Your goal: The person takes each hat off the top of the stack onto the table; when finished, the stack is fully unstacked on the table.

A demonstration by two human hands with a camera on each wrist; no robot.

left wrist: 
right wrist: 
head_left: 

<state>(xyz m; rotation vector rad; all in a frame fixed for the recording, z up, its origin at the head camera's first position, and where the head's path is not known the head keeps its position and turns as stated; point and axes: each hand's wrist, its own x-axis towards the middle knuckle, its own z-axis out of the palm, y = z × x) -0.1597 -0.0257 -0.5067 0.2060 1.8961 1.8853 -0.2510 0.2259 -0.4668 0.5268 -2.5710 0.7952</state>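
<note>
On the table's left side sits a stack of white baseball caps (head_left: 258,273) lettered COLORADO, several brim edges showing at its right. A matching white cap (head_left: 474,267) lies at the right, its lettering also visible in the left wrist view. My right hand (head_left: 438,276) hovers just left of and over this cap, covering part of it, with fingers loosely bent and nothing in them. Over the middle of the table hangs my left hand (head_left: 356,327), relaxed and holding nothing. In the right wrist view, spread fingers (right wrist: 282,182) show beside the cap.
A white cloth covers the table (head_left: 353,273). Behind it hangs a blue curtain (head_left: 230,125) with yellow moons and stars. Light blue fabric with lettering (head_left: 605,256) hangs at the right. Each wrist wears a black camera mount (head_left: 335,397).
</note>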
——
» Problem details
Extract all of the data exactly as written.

» Solution for this exercise
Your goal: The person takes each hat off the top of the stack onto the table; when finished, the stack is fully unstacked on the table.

A demonstration by two human hands with a camera on each wrist; no robot.

left wrist: 
right wrist: 
head_left: 

<state>(xyz m; rotation vector rad; all in a frame fixed for the recording, z up, its origin at the head camera's first position, and where the head's path is not known the head keeps its position and turns as stated; point and axes: each hand's wrist, its own x-axis towards the middle knuckle, its own z-axis out of the palm, y = z × x) -0.1597 -0.0257 -0.5067 0.2060 1.8961 1.8853 -0.2510 0.2259 -0.4668 0.5268 -2.5710 0.7952</state>
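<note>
On the table's left side sits a stack of white baseball caps (head_left: 258,273) lettered COLORADO, several brim edges showing at its right. A matching white cap (head_left: 474,267) lies at the right, its lettering also visible in the left wrist view. My right hand (head_left: 438,276) hovers just left of and over this cap, covering part of it, with fingers loosely bent and nothing in them. Over the middle of the table hangs my left hand (head_left: 356,327), relaxed and holding nothing. In the right wrist view, spread fingers (right wrist: 282,182) show beside the cap.
A white cloth covers the table (head_left: 353,273). Behind it hangs a blue curtain (head_left: 230,125) with yellow moons and stars. Light blue fabric with lettering (head_left: 605,256) hangs at the right. Each wrist wears a black camera mount (head_left: 335,397).
</note>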

The response has been given in full.